▶ [WHAT IS NEEDED]
Report how many lines in the following entries contain "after". Nothing else should be given.

Saved entries:
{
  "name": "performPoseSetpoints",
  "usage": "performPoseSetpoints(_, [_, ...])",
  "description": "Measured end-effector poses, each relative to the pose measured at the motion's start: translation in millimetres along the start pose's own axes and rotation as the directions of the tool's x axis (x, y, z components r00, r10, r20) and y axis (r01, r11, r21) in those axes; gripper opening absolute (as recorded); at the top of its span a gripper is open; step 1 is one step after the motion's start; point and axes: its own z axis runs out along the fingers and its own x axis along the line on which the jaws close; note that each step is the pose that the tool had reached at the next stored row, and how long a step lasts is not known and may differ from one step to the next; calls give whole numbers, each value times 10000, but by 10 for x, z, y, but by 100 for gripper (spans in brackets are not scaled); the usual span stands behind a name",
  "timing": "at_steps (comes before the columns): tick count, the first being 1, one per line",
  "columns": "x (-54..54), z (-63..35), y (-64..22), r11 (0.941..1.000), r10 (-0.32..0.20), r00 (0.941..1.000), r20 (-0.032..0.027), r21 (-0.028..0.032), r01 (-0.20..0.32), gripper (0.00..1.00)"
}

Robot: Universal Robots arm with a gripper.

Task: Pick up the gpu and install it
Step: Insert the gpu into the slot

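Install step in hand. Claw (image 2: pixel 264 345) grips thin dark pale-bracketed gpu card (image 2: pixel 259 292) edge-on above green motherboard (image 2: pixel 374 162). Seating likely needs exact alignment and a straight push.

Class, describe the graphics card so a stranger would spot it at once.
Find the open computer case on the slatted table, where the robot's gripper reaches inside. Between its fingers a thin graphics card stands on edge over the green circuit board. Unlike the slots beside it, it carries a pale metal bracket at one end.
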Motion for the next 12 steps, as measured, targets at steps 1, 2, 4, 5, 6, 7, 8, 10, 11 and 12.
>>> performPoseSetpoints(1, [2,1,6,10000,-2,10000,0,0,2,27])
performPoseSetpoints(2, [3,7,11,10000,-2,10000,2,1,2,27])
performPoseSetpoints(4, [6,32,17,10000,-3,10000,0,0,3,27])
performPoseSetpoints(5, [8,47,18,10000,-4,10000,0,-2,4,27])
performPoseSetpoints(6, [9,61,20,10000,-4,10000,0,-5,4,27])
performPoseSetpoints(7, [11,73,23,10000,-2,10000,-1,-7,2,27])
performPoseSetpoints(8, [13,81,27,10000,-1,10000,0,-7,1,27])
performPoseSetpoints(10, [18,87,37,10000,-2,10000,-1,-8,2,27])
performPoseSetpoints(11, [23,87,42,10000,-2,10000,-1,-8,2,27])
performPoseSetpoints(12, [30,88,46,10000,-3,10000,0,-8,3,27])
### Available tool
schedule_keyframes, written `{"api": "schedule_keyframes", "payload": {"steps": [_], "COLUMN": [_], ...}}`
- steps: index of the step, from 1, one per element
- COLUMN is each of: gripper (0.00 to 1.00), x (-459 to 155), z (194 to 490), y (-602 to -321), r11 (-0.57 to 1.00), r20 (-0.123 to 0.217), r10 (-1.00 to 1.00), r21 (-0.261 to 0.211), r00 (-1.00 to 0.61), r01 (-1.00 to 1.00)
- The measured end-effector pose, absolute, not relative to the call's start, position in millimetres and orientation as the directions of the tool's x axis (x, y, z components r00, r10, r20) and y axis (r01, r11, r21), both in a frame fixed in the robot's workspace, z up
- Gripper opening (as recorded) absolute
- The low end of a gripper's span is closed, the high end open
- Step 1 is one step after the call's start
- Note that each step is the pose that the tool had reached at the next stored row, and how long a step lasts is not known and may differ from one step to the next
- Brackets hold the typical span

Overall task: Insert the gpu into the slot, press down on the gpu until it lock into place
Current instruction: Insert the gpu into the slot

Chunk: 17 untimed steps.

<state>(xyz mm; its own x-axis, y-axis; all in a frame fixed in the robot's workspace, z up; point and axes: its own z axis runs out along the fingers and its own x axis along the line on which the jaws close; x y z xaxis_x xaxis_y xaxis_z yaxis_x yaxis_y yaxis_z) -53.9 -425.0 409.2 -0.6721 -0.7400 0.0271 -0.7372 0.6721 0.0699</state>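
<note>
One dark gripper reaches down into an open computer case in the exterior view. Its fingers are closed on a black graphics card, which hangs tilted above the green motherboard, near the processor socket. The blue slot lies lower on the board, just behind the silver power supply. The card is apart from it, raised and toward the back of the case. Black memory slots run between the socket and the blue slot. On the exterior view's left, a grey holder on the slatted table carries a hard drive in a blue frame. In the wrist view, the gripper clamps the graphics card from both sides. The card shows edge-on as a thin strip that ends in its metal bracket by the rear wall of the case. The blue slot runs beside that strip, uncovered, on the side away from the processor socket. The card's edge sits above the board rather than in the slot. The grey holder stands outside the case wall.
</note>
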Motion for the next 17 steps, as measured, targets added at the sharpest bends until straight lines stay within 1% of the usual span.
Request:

▶ [SOLUTION TO THE EXERCISE]
2